What to do » Each line below should be written out exactly, with none skipped.

Supplied information »
Start of Block

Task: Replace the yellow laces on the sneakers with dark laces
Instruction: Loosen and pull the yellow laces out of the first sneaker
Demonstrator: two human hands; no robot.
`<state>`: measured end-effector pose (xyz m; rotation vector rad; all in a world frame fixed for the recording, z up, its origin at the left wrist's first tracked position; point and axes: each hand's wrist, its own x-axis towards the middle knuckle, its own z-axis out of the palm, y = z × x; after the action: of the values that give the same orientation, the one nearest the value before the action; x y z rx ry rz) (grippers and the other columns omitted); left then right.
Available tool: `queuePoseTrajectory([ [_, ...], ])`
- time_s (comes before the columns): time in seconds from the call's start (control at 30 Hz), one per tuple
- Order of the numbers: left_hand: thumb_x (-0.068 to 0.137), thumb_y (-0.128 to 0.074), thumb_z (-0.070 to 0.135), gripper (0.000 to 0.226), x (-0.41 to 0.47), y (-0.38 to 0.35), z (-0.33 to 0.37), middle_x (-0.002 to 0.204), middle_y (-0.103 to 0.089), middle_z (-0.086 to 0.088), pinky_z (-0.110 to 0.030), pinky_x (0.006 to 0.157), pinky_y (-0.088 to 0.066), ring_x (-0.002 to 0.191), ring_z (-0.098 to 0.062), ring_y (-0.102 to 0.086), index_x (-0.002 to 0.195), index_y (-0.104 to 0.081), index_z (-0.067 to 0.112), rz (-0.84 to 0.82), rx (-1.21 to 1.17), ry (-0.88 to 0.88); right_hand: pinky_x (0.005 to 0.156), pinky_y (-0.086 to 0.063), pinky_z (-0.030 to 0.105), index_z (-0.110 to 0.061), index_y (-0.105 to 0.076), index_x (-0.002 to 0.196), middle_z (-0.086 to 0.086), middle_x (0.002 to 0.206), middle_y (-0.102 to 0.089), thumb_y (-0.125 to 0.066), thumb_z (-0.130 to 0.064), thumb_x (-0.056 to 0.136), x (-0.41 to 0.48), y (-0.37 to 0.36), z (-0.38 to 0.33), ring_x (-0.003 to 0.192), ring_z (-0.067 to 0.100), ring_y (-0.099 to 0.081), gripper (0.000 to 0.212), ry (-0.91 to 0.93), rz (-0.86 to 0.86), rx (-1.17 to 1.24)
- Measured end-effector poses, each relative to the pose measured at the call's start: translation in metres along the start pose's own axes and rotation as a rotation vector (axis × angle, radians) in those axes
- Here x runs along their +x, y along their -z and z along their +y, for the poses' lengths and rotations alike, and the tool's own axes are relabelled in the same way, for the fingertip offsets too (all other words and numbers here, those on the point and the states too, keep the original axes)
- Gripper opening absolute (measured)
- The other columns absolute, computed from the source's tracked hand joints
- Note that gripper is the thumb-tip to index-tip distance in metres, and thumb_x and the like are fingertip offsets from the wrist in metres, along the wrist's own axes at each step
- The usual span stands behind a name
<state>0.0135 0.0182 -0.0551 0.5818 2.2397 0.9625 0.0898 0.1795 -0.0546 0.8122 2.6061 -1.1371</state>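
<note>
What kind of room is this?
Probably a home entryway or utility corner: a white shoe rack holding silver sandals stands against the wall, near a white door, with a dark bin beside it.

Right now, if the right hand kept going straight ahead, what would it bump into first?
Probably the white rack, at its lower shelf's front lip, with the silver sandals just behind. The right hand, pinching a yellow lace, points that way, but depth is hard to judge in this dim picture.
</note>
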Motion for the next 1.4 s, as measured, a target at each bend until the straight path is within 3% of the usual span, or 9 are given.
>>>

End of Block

Output for this exercise »
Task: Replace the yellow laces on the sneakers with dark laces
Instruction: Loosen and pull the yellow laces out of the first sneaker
Demonstrator: two human hands; no robot.
`<state>`: measured end-effector pose (xyz m; rotation vector rad; all in a world frame fixed for the recording, z up, its origin at the left wrist's first tracked position; point and axes: each hand's wrist, its own x-axis towards the middle knuckle, its own z-axis out of the palm, y = z × x; after the action: of the values that give the same orientation, the one nearest the value before the action; x y z rx ry rz) (grippers and the other columns omitted); left then right.
Available tool: `queuePoseTrajectory([ [_, ...], ])`
- time_s (comes before the columns): time in seconds from the call's start (control at 30 Hz), one per tuple
- Order of the numbers: left_hand: thumb_x (-0.068 to 0.137), thumb_y (-0.128 to 0.074), thumb_z (-0.070 to 0.135), gripper (0.000 to 0.226), x (-0.41 to 0.47), y (-0.38 to 0.35), z (-0.33 to 0.37), middle_x (-0.002 to 0.204), middle_y (-0.103 to 0.089), middle_z (-0.086 to 0.088), pinky_z (-0.110 to 0.030), pinky_x (0.006 to 0.157), pinky_y (-0.088 to 0.066), ring_x (-0.002 to 0.191), ring_z (-0.098 to 0.062), ring_y (-0.102 to 0.086), index_x (-0.002 to 0.195), index_y (-0.104 to 0.081), index_z (-0.067 to 0.112), rz (-0.84 to 0.82), rx (-1.21 to 1.17), ry (-0.88 to 0.88); right_hand: pinky_x (0.005 to 0.156), pinky_y (-0.086 to 0.063), pinky_z (-0.030 to 0.105), index_z (-0.110 to 0.061), index_y (-0.105 to 0.076), index_x (-0.002 to 0.196), middle_z (-0.086 to 0.086), middle_x (0.002 to 0.206), middle_y (-0.102 to 0.089), thumb_y (-0.125 to 0.066), thumb_z (-0.130 to 0.064), thumb_x (-0.056 to 0.136), x (-0.41 to 0.48), y (-0.37 to 0.36), z (-0.38 to 0.33), ring_x (-0.003 to 0.192), ring_z (-0.067 to 0.100), ring_y (-0.099 to 0.081), gripper (0.000 to 0.212), ry (-0.91 to 0.93), rz (-0.86 to 0.86), rx (-1.17 to 1.24)
- Measured end-effector poses, each relative to the pose measured at the call's start: translation in metres along the start pose's own axes and rotation as a rotation vector (axis × angle, radians) in those axes
- Here x runs along their +x, y along their -z and z along their +y, for the poses' lengths and rotations alike, and the tool's own axes are relabelled in the same way, for the fingertip offsets too (all other words and numbers here, those on the point and the states too, keep the original axes)
- Gripper opening absolute (measured)
- The other columns absolute, computed from the source's tracked hand joints
- Note that gripper is the thumb-tip to index-tip distance in metres, and thumb_x and the like are fingertip offsets from the wrist in metres, along the wrist's own axes at each step
- The usual span stands behind a name
<state>0.0135 0.0182 -0.0551 0.5818 2.2397 0.9625 0.0898 0.1795 -0.0546 0.8122 2.6061 -1.1371</state>
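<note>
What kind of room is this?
Probably a home entryway or utility corner: a white shoe rack holding silver sandals stands against the wall, near a white door, with a dark bin beside it.

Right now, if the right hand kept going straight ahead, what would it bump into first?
Probably the white rack, at its lower shelf's front lip, with the silver sandals just behind. The right hand, pinching a yellow lace, points that way, but depth is hard to judge in this dim picture.
</note>
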Motion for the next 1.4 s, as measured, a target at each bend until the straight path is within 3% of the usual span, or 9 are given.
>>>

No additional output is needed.